Film Dokumenter Sebagai Genre Jurnalisme
Film Dokumenter
Film adalah karya seni. Siapa yang mau bantah adagium ini silahkan saja. Mengutip dari seorang wartawan film, JB Kristanto dalam bukunya “Nonton Film Nonton Indonesia” menulis, secara garis besar, film dapat dibagi berdasarkan beberapa hal. Pertama, film dibedakan berdasarkan media yaitu layar lebar dan layar kaca. Kedua, film dibagi berdasarkan jenisnya, yaitu film non fiksi dan fiksi. Film non fiksi dibagi menjadi tiga, yaitu film dokumenter, dokumentasi dan film untuk tujuan ilmiah. Film fiksi sendiri dibagi lagi menjadi dua jenis, yaitu eksperimental dan genre.
Menurut Kristanto, pada awalnya saya termasuk orang yang tidak percaya pada film sebagai media kesenian. Dibandingkan dengan sastra, teater, atau musik, rasanya film hanyalah pabrik hiburan tempat orang melupakan hidup kesehariannya, bukan tempat orang berkaca dan mendapatkan ilham untuk mengarungi kehidupan. Belakangan saya tahu bahwa film memiliki fungsi dan tujuan yang sangat beragam.
“Saya mulai menyadari bahwa film pun mampu menjadi replika kehidupan; bahwa film mampu duduk sama tinggi dengan seni sastra, teater dan musik” (JB Kristanto, 2004). Film sebagai kesenian harus mampu menjadi tempat kita berkaca atau bahkan pemberi ilham kehidupan. Jadi film pendapat film sebagai karya seni, clear.

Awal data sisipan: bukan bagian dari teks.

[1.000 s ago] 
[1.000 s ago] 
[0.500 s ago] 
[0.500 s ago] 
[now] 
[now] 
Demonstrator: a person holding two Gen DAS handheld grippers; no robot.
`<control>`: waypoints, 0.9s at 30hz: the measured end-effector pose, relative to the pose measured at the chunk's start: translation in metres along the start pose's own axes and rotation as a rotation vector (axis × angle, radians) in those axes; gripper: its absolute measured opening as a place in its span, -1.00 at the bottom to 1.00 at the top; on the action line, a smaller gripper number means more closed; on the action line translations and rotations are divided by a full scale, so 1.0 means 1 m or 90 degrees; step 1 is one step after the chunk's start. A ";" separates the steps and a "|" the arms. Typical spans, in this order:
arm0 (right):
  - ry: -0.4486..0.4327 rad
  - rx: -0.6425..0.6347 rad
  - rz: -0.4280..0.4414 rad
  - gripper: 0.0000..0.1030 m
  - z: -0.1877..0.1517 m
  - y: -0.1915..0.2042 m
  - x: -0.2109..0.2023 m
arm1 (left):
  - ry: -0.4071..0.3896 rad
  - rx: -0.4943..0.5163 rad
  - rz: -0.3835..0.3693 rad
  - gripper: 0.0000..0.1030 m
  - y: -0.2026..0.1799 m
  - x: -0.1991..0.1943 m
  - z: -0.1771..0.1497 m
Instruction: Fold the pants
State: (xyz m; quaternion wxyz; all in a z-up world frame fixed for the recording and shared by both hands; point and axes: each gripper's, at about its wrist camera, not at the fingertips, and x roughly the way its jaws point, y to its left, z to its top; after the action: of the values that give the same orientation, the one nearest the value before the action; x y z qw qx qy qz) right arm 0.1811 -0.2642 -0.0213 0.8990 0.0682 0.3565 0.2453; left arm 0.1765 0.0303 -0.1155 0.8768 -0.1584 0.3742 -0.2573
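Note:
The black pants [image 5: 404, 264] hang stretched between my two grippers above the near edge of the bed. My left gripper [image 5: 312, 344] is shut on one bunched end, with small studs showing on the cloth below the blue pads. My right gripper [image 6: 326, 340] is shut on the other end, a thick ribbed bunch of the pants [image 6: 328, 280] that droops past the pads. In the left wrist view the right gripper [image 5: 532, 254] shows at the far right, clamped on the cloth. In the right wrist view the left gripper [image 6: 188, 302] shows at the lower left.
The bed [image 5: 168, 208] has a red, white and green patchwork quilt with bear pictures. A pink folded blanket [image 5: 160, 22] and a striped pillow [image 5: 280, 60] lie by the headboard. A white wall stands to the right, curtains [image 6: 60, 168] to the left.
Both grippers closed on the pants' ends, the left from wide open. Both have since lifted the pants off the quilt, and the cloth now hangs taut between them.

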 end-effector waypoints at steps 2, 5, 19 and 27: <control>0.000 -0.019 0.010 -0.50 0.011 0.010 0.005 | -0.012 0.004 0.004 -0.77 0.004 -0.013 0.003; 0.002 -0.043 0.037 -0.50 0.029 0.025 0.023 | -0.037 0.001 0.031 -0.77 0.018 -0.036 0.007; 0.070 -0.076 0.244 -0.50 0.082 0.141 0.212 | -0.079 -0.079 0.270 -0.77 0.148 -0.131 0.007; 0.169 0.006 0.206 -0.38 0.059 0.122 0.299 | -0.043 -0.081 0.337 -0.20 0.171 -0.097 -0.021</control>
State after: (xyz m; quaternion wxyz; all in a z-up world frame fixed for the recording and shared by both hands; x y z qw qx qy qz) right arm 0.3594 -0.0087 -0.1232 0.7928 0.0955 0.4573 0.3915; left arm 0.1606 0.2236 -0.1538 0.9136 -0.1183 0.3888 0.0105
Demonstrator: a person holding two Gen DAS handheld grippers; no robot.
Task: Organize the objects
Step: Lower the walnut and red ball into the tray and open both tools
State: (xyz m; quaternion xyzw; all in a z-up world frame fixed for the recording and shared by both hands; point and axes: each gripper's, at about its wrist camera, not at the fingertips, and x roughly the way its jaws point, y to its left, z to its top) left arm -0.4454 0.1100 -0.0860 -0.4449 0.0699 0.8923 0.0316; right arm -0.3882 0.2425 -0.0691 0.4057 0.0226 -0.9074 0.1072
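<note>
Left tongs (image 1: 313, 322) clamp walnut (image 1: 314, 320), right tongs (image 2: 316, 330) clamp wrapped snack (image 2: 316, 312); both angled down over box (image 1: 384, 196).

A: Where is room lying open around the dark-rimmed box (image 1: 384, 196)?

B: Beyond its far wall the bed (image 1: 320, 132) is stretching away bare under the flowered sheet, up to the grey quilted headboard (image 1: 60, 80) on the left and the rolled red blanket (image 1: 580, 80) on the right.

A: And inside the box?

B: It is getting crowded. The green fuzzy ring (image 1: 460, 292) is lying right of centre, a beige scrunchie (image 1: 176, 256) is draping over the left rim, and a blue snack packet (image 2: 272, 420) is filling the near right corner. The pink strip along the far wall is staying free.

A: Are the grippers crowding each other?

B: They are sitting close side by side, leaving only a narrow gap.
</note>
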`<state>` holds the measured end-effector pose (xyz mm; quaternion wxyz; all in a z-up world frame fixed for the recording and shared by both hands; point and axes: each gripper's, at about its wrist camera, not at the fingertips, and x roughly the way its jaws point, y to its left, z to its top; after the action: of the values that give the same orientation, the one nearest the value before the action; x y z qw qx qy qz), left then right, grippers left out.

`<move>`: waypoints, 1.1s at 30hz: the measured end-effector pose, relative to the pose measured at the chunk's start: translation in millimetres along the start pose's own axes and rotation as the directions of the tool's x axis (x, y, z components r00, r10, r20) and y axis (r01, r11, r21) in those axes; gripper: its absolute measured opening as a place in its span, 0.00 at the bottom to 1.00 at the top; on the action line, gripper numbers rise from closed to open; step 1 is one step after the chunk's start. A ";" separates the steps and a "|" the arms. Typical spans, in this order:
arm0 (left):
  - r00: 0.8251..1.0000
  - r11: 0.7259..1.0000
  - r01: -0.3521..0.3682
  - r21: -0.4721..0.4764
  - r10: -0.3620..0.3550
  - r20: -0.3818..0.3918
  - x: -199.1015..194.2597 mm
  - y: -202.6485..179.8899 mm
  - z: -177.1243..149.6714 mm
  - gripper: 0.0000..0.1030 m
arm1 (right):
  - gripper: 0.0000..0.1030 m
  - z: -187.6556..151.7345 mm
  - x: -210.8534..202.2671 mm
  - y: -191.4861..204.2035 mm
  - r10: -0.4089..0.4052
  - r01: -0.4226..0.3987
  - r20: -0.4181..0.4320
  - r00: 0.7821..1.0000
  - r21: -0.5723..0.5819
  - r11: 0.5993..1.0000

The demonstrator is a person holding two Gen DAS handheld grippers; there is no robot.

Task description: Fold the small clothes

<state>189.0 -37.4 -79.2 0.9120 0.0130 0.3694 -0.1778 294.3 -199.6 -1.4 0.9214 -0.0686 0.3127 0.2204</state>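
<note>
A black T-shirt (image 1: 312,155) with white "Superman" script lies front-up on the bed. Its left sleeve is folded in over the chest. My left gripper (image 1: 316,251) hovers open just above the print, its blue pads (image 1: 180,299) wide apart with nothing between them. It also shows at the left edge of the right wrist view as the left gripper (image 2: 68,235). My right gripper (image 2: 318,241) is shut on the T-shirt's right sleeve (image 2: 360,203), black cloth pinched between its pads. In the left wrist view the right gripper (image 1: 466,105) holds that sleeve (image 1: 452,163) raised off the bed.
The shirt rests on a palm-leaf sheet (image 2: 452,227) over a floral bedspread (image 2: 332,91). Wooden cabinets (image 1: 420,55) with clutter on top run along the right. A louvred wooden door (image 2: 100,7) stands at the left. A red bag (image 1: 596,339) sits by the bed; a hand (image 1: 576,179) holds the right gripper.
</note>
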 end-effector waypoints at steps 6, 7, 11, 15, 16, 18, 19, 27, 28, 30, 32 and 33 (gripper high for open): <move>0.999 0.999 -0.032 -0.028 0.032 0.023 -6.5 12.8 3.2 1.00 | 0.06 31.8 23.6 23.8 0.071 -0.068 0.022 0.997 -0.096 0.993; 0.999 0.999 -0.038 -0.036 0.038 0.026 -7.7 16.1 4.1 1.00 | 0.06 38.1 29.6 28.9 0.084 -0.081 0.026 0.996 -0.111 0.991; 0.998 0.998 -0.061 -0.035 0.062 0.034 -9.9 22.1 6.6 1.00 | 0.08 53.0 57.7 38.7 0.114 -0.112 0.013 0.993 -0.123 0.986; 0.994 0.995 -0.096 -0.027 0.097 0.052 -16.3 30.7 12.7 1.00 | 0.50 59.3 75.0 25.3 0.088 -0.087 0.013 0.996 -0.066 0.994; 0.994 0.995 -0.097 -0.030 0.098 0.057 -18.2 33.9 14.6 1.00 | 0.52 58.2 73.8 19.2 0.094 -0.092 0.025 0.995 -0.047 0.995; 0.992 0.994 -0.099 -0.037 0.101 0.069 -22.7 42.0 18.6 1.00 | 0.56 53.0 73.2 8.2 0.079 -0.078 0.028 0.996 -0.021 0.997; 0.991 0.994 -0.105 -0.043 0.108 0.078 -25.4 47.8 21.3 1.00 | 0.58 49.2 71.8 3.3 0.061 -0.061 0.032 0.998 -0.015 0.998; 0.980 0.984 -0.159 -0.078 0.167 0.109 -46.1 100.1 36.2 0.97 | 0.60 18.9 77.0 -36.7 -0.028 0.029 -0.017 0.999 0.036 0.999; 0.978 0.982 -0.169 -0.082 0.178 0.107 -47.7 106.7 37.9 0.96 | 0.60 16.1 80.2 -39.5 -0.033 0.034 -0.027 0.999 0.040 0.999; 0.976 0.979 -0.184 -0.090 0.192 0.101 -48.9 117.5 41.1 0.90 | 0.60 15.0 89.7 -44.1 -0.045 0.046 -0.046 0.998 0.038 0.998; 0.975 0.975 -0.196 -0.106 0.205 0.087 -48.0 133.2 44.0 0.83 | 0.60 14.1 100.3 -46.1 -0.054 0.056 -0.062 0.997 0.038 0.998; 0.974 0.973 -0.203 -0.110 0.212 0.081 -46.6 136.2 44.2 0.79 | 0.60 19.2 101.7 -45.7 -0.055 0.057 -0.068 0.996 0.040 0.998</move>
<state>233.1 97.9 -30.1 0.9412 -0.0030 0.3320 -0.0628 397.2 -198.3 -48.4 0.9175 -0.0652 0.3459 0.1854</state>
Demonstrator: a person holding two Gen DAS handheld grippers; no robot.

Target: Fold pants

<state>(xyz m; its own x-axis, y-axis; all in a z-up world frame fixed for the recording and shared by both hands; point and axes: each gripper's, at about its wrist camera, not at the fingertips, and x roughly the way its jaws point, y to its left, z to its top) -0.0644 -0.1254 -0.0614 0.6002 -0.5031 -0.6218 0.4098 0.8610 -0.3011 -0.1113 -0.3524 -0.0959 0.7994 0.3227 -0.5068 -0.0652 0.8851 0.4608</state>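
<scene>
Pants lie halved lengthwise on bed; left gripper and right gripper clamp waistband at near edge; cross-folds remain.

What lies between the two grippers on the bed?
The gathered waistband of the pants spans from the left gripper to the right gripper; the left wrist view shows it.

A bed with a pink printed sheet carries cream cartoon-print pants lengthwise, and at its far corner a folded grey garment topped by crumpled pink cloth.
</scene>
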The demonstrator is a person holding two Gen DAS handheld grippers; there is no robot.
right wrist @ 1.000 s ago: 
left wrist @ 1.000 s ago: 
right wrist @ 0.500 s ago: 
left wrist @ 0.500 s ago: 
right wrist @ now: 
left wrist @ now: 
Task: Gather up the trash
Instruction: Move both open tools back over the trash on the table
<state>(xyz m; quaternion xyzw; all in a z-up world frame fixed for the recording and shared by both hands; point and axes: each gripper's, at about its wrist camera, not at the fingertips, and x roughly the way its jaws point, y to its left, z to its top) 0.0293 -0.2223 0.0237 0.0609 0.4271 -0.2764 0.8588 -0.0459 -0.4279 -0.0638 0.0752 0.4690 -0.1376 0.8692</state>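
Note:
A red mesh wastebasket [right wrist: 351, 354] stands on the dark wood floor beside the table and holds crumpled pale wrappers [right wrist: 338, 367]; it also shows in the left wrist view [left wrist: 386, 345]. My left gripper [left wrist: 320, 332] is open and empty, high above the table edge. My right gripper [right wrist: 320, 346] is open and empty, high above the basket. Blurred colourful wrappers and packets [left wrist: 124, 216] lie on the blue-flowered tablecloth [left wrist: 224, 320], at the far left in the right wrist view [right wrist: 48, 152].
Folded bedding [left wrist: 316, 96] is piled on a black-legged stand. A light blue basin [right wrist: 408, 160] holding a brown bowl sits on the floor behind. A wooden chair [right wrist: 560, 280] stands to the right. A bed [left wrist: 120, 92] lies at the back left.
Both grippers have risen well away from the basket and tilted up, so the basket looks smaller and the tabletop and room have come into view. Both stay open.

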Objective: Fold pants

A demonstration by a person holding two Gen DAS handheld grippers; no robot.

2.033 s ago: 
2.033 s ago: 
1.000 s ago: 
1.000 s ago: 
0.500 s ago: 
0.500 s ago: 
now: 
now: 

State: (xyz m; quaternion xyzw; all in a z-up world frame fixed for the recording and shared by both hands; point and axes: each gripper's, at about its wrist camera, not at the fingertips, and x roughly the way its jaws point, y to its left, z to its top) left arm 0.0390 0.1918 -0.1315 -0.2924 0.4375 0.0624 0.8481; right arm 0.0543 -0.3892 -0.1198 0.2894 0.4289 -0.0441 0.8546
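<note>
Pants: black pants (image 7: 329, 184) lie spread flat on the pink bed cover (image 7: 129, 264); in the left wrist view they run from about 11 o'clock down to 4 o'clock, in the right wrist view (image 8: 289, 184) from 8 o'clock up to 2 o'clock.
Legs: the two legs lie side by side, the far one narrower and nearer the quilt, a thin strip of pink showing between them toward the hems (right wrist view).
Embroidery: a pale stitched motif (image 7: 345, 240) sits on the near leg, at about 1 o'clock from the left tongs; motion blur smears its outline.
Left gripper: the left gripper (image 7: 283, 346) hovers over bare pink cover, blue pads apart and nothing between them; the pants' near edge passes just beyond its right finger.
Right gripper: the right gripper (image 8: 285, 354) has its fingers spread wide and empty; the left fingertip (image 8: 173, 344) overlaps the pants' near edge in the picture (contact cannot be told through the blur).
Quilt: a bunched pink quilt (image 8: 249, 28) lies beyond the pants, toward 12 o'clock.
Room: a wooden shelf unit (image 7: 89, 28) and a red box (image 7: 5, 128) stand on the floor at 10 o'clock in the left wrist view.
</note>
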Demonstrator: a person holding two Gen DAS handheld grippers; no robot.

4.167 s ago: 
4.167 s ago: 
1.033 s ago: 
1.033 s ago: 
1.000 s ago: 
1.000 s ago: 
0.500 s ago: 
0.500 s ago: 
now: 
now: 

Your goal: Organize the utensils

Lantas apa itu film dokumenter? Menurut John Grierson, salah satu bapak film dokumenter mendefinisikan film dokumenter sebagai demonstrasi penggunaan metode kreatif peristiwa atau kenyataan. Tujuan utama dari film dokumenter itu sendiri tidak hanya mengirim informasi, kreator juga berkeinginan agar penonton tidak hanya mengetahui subjek yang diangkat akan tetapi juga memahami dan mengetahui permasalahan atau persoalan yang dihadapi oleh subjek.
Definisi lainnya dari Ralph S. Singleton dan James A. Conrad (1940), film dokumenter merupakan film dari sebuah peristiwa yang aktual. Peristiwa-peristiwa tersebut didokumentasikan dengan menggunakan orang-orang biasa dan bukan aktor.